**Raw data**
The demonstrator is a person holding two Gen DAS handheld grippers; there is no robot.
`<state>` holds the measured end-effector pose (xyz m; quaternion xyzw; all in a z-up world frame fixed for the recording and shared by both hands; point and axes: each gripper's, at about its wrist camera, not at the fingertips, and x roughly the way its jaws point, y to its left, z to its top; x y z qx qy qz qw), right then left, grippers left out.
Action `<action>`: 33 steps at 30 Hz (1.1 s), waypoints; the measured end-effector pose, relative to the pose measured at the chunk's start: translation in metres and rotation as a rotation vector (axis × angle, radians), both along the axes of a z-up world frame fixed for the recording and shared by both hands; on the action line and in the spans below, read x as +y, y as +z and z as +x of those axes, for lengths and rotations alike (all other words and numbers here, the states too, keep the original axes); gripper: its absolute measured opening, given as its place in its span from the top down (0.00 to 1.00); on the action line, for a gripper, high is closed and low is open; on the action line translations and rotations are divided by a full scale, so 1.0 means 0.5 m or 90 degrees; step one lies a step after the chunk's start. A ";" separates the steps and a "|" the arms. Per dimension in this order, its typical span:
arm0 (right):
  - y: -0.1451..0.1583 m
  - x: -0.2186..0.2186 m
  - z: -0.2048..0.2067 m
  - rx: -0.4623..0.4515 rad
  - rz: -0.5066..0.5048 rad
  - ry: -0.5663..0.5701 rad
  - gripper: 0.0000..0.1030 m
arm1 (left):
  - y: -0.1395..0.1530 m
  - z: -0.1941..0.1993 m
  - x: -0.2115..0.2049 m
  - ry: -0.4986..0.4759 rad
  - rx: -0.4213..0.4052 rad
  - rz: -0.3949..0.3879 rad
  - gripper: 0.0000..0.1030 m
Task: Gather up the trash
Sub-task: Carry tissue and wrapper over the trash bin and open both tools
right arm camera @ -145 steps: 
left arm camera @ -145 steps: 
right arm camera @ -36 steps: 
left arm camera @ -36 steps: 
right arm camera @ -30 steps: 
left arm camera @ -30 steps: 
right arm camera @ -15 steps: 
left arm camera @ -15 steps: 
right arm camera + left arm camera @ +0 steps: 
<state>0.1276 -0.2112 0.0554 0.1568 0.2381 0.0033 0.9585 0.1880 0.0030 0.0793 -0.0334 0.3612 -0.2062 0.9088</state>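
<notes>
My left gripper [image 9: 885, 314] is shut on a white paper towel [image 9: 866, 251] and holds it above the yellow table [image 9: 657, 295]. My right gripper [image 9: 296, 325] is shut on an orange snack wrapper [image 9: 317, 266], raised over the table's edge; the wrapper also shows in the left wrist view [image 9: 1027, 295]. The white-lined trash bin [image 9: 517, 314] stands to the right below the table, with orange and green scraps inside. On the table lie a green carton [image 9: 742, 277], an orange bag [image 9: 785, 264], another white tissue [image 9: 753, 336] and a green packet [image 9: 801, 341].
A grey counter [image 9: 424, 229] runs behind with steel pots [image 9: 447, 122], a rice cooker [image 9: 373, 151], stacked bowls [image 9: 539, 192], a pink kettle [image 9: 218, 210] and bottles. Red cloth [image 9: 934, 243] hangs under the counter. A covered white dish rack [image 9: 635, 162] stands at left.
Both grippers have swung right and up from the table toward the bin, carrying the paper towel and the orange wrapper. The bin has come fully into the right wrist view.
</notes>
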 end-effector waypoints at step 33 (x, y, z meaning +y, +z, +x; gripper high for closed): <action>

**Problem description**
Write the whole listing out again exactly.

**Reply to the exercise**
The demonstrator is a person holding two Gen DAS handheld grippers; there is no robot.
`<state>` holds the measured end-effector pose (xyz m; quaternion xyzw; all in a z-up world frame fixed for the recording and shared by both hands; point and axes: each gripper's, at about its wrist camera, not at the fingertips, and x roughly the way its jaws point, y to its left, z to its top; x y z qx qy qz qw), right then left, grippers left out.
Action `<action>`: 33 steps at 30 Hz (1.1 s), waypoints; the measured end-effector pose, relative to the pose measured at the chunk's start: translation in metres and rotation as a rotation vector (axis × angle, radians), both along the axes of a z-up world frame fixed for the recording and shared by both hands; on the action line and in the spans below, read x as +y, y as +z and z as +x of those axes, for lengths and rotations alike (all other words and numbers here, the states too, keep the original axes); gripper: its absolute measured opening, given as its place in its span from the top down (0.00 to 1.00); on the action line, for a gripper, high is closed and low is open; on the action line translations and rotations are divided by a full scale, so 1.0 means 0.5 m or 90 degrees; step one lies a step after the chunk's start. A ";" separates the steps and a "|" the arms. Per dimension in this order, its typical span:
arm0 (right):
  - y: -0.1451..0.1583 m
  - x: -0.2186..0.2186 m
  - z: -0.2048..0.2067 m
  - rx: -0.4623..0.4515 rad
  - rz: -0.5066..0.5048 rad
  - ry: -0.5663..0.5701 rad
  - gripper: 0.0000..0.1030 m
arm1 (left):
  - y: -0.1395..0.1530 m
  - z: -0.1941..0.1993 m
  - x: -0.2115..0.2049 m
  - ry: -0.4986..0.4759 rad
  - rx: -0.4213..0.4052 rad
  - rz: -0.3949..0.3879 rad
  - gripper: 0.0000..0.1030 m
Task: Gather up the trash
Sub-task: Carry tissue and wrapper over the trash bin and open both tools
right arm camera @ -145 steps: 
left arm camera @ -145 steps: 
right arm camera @ -36 steps: 
left arm camera @ -36 steps: 
right arm camera @ -30 steps: 
left arm camera @ -30 steps: 
right arm camera @ -15 steps: 
left arm camera @ -15 steps: 
right arm camera + left arm camera @ +0 steps: 
<state>0.1276 -0.2112 0.0554 0.1568 0.2381 0.0033 0.9585 0.1880 0.0030 0.0793 -0.0334 0.3612 -0.2062 0.9088</state>
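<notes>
My left gripper [image 9: 885, 314] is shut on a white paper towel [image 9: 866, 251] and holds it above the yellow table [image 9: 657, 295]. My right gripper [image 9: 296, 325] is shut on an orange snack wrapper [image 9: 317, 266], raised over the table's edge; the wrapper also shows in the left wrist view [image 9: 1027, 295]. The white-lined trash bin [image 9: 517, 314] stands to the right below the table, with orange and green scraps inside. On the table lie a green carton [image 9: 742, 277], an orange bag [image 9: 785, 264], another white tissue [image 9: 753, 336] and a green packet [image 9: 801, 341].
A grey counter [image 9: 424, 229] runs behind with steel pots [image 9: 447, 122], a rice cooker [image 9: 373, 151], stacked bowls [image 9: 539, 192], a pink kettle [image 9: 218, 210] and bottles. Red cloth [image 9: 934, 243] hangs under the counter. A covered white dish rack [image 9: 635, 162] stands at left.
Both grippers have swung right and up from the table toward the bin, carrying the paper towel and the orange wrapper. The bin has come fully into the right wrist view.
</notes>
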 end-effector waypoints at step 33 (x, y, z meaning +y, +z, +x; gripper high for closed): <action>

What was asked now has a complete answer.